The complaint further alleges that the blow to the Company occurred on October 20, 2003, when POZEN announced that it had received a not-approvable letter from the U.S. Food and Drug Administration ('FDA') related to its New Drug Application ('NDA') for MT 300. The letter was issued based on the FDA's conclusion that while MT 300 achieved its primary end point, it failed to achieve statistical significance versus placebo for the relief at two hours of the secondary symptoms of migraine (nausea, sensitivity to light, and sensitivity to sound). On news of this, shares of POZEN fell $5.83 per share, or 32.8 percent, to close at $11.94 per share on unusually high trading volume on October 20, 2003.

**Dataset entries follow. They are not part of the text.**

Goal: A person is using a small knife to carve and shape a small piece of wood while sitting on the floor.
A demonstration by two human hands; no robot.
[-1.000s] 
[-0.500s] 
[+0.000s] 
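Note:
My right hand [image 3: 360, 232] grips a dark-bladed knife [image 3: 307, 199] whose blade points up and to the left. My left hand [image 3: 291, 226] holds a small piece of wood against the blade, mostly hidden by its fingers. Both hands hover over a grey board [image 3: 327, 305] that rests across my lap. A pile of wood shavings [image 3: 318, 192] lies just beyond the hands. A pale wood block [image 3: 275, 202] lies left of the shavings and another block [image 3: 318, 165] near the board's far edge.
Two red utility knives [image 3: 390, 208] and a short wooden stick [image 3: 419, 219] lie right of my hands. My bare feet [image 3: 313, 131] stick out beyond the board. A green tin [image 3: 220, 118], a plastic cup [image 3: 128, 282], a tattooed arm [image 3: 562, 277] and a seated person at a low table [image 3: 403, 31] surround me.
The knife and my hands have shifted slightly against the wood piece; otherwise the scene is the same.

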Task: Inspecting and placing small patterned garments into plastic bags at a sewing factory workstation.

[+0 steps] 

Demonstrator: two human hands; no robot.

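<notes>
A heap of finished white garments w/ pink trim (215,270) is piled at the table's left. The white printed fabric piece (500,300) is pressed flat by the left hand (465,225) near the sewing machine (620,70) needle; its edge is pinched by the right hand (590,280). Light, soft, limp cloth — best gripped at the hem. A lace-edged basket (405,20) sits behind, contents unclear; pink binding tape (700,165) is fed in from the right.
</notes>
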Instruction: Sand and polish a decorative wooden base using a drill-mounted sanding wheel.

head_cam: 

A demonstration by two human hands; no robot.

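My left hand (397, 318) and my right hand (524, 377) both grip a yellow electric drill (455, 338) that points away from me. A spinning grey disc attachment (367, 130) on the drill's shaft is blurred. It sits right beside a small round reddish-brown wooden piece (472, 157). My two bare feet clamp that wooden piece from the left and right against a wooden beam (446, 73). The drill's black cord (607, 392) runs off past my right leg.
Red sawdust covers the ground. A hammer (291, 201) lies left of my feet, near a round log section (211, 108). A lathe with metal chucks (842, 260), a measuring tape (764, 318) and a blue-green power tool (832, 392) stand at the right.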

The complaint alleges that the final blow to the Company's manipulative scheme occurred on June 1, 2004. Then, POZEN announced that the FDA issued a not-approvable letter on Friday, May 28, 2004 concerning the Company's NDA for MT 100 for the acute treatment of migraine. In the FDA letter, the FDA cited the apparent lack of superiority of MT 100 over naproxen for sustained pain relief, which was the primary end point for the two component studies. Additionally, for the first time the FDA raised an approvability issue concerning the risk of tardive dyskinesia ('TD') presented by the use of metoclopramide, one of the components of MT 100. In this regard, the FDA stated in their letter, 'given the number of patients exposed to MT 100 for at least one year in your database (about 300), the absence of any detected cases is consistent with a true rate of TD of about 1%, an unacceptably high risk in the absence of any demonstrated advantage of the product.' Further, the FDA mentioned that based on animal studies, there may be a potential risk of carcinogenicity, presumably due to metoclopramide. News of this shocked the market. Shares of POZEN fell $3.69 per share, or 37.2 percent, to close at $6.23 per share on unusually high volume.